Segment Open

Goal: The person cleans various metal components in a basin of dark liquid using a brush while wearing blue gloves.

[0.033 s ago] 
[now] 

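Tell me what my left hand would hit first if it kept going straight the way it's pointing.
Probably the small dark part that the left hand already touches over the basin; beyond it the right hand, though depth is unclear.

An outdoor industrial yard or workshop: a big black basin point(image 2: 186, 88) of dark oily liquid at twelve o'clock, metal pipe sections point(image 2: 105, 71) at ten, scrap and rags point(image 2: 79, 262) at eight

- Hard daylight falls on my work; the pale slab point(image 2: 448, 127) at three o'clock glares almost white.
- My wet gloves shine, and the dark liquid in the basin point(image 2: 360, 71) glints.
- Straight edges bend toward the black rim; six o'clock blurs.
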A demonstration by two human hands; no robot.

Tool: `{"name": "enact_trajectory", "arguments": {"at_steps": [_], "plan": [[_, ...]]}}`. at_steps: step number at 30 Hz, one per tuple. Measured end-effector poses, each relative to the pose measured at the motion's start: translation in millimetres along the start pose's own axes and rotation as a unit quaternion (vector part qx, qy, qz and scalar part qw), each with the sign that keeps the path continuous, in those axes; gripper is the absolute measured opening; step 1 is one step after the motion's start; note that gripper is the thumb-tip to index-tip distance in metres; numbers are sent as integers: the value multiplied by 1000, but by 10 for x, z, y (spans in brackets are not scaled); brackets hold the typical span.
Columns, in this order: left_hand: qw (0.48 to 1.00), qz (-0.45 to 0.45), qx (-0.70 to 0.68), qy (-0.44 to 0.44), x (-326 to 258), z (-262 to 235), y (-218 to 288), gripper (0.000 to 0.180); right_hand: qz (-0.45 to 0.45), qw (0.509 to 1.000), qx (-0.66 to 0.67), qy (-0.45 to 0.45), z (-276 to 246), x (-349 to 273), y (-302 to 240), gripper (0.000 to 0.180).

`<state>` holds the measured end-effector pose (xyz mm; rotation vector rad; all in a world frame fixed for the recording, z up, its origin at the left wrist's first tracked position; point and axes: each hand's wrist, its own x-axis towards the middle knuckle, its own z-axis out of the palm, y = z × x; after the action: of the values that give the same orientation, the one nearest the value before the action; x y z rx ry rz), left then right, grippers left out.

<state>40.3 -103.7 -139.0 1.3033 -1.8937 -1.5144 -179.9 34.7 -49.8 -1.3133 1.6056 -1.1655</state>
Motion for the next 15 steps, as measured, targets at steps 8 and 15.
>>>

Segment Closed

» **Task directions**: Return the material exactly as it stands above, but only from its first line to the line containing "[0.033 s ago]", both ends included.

» **Task response**:
Goal: The person cleans various metal components in a basin of dark liquid using a brush while wearing blue gloves.

[0.033 s ago] 

Nothing remains to add to the answer.